▶ [Problem description] What number of lines in the material contain the word "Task"? Give that number alone.

[Exercise data Boundary: Start]

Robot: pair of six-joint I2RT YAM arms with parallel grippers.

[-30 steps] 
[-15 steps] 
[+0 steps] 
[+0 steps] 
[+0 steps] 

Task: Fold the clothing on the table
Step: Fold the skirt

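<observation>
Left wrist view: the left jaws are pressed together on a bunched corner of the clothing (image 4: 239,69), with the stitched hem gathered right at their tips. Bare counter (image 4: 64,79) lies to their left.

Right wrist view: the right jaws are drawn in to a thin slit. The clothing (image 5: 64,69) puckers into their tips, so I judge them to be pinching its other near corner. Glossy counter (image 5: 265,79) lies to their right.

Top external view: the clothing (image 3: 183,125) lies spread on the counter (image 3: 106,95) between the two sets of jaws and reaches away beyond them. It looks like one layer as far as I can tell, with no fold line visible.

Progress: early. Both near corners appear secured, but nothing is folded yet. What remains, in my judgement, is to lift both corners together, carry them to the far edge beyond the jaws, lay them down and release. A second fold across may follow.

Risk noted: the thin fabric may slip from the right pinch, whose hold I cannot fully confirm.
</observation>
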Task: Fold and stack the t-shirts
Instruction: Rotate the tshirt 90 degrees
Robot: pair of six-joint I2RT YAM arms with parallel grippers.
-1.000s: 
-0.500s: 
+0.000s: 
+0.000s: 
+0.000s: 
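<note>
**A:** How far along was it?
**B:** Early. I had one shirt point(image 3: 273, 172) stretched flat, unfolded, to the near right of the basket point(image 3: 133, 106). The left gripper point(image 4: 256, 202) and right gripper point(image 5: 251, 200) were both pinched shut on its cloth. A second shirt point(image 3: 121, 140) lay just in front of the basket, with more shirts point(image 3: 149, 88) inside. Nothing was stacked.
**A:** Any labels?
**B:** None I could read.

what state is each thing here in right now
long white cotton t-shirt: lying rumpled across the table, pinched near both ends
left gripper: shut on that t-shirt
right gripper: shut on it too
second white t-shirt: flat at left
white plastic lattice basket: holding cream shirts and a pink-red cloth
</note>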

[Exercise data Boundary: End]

▶ [Written reply] 2